Look through the listing below and report the lines that have the word "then" in them.

- Data for processing
--------------------------------
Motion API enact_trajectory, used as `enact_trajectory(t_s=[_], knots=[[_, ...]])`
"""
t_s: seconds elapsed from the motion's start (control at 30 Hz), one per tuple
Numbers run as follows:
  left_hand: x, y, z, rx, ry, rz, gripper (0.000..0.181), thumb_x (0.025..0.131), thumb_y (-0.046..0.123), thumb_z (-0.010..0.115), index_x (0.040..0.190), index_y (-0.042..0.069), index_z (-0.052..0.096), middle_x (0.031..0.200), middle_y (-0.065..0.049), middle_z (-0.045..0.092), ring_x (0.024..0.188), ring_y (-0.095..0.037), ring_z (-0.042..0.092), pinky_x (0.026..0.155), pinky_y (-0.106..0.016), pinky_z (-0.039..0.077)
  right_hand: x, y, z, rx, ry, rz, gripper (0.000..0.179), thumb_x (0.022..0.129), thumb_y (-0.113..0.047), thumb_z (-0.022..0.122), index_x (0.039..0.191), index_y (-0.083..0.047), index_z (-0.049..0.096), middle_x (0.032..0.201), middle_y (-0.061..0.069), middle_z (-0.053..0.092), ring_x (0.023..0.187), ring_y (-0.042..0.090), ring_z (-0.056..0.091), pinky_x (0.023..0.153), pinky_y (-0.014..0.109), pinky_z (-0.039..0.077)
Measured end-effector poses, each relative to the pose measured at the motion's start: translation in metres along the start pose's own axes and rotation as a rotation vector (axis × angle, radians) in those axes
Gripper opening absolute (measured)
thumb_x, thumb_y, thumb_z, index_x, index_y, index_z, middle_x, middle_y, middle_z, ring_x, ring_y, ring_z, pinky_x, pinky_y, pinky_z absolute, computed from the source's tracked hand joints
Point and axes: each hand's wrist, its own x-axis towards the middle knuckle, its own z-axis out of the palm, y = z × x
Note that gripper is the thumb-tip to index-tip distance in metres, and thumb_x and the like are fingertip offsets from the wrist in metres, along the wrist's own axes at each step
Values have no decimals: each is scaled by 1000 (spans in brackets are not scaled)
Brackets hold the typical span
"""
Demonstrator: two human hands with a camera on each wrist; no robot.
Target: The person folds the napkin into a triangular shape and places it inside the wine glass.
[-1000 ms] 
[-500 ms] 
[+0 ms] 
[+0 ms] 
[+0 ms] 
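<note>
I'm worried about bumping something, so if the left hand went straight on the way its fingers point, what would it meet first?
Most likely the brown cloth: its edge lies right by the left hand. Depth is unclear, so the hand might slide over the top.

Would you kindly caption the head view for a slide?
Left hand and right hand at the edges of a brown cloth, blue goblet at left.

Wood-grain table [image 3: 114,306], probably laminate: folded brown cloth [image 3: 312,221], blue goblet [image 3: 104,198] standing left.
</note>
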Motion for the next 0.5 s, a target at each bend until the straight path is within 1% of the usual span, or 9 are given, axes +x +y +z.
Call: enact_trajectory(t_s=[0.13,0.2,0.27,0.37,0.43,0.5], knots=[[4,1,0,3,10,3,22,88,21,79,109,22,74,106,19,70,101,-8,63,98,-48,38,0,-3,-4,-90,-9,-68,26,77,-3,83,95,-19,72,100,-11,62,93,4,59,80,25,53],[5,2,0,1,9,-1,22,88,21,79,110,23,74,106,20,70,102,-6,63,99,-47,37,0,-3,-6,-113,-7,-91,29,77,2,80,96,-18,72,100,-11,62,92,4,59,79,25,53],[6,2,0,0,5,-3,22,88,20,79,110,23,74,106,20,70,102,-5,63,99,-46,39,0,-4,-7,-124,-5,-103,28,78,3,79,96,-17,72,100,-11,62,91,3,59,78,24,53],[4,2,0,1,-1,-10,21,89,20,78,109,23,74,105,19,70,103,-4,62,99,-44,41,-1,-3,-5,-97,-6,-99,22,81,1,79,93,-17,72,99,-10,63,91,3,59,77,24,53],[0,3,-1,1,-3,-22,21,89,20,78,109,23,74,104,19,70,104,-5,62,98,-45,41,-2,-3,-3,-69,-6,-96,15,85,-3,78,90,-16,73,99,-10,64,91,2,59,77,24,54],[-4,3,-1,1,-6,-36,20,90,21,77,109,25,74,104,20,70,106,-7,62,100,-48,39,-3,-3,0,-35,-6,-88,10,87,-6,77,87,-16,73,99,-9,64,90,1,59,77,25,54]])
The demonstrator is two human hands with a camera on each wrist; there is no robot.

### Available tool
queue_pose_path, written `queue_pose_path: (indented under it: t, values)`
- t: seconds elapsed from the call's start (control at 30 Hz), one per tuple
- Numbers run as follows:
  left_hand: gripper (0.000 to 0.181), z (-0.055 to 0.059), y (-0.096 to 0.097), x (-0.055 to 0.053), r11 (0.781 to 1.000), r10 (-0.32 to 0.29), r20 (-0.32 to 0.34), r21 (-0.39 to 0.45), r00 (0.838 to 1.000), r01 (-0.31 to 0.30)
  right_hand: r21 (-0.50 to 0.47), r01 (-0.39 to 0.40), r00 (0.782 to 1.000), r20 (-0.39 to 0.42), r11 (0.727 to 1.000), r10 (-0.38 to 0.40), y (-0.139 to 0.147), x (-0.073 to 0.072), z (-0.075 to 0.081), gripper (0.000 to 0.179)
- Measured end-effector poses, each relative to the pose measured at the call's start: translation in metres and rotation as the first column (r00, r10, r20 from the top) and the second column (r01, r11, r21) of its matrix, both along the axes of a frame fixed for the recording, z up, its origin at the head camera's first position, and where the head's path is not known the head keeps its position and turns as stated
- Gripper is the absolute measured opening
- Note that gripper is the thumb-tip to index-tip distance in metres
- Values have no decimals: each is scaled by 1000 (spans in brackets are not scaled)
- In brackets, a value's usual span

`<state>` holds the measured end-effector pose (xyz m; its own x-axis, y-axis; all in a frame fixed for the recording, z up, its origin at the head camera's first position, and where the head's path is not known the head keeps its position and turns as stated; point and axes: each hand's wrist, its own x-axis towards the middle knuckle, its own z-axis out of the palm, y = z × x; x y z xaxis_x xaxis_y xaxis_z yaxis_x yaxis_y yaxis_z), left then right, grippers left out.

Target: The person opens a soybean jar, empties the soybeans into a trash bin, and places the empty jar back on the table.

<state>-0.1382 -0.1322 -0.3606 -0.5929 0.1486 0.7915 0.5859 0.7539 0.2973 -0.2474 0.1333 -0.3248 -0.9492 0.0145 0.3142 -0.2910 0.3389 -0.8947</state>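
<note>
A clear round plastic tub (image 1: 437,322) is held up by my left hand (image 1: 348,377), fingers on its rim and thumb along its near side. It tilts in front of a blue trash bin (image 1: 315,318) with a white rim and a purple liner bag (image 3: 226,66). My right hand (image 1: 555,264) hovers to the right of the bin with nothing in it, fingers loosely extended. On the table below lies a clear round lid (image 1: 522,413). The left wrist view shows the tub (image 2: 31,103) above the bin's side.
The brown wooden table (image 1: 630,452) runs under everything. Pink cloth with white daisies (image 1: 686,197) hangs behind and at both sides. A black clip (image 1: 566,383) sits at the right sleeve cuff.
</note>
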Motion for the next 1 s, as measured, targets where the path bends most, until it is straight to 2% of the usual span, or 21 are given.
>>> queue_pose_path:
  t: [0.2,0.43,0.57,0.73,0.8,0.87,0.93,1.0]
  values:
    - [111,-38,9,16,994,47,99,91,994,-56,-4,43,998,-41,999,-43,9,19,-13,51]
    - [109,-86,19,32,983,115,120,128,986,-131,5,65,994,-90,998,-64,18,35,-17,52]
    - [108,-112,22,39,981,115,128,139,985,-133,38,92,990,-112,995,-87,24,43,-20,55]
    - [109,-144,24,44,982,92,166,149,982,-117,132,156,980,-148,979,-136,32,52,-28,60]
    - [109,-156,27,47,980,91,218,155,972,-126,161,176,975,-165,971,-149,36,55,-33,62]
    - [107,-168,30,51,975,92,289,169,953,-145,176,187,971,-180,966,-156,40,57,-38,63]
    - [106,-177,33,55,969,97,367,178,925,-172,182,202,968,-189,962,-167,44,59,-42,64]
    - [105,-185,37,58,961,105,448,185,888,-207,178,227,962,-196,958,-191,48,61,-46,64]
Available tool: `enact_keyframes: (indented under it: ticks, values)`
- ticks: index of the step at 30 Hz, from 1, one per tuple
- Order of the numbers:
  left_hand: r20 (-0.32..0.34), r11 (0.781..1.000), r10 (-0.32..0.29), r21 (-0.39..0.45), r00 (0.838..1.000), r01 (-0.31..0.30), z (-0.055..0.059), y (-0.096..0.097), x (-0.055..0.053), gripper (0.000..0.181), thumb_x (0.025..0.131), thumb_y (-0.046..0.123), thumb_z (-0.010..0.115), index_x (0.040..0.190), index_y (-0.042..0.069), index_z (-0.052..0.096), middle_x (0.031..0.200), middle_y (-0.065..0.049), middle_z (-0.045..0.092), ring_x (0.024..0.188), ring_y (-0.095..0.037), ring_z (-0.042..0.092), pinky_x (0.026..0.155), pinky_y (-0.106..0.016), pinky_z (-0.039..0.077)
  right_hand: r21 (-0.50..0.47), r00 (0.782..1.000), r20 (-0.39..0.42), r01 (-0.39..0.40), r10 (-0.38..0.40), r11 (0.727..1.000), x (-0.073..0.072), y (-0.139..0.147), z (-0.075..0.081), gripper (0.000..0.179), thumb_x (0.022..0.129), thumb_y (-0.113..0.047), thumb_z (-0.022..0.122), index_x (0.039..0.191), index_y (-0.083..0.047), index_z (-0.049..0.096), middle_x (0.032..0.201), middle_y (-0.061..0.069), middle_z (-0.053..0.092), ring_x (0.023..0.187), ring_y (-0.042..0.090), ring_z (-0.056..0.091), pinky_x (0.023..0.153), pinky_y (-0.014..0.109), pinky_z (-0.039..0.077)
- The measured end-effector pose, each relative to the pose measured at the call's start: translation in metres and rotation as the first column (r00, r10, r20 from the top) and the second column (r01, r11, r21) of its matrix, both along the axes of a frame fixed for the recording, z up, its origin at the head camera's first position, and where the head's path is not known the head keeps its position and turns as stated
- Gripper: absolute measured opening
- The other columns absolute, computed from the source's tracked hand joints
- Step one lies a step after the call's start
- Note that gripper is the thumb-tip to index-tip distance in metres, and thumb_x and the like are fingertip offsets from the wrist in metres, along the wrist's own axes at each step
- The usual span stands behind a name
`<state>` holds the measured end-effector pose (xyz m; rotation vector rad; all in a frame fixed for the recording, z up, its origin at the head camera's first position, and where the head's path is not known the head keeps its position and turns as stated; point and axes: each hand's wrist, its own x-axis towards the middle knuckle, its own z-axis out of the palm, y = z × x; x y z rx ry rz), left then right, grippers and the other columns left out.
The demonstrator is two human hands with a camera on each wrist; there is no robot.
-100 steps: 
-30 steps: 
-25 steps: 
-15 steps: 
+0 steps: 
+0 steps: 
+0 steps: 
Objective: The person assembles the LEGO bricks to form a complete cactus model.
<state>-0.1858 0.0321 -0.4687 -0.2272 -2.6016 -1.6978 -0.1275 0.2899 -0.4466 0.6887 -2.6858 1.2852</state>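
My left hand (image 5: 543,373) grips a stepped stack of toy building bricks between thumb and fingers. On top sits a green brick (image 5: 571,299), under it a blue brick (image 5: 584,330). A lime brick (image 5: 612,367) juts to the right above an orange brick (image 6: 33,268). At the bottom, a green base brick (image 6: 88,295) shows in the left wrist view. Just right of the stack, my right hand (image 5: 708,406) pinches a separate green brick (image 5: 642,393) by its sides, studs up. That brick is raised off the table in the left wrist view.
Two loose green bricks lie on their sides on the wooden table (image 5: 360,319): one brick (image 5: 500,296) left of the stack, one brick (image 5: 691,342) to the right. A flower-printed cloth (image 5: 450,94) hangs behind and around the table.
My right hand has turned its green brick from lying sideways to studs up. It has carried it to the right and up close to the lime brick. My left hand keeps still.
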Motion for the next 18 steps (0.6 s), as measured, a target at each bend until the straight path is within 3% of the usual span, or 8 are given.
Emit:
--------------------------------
- Result of the task
`<state>` holds the measured end-effector pose (xyz m; its own x-axis, y-axis; all in a frame fixed for the recording, z up, its origin at the head camera's first position, and where the head's path is not known the head keeps its position and turns as stated; point and axes: each hand's wrist, its own x-axis towards the middle knuckle, its own z-axis out of the palm, y = z × x; x y z xaxis_x xaxis_y xaxis_z yaxis_x yaxis_y yaxis_z), left then right, grippers left out.
`<state>` holds the measured end-effector pose (xyz m; rotation vector rad; all in a frame fixed for the recording, z up, its origin at the head camera's first position, and where the head's path is not known the head keeps its position and turns as stated; point and axes: each hand's wrist, its own x-axis towards the middle knuckle, its own z-axis out of the palm, y = z × x; x y z rx ry rz), left then right, grippers and the other columns left out.

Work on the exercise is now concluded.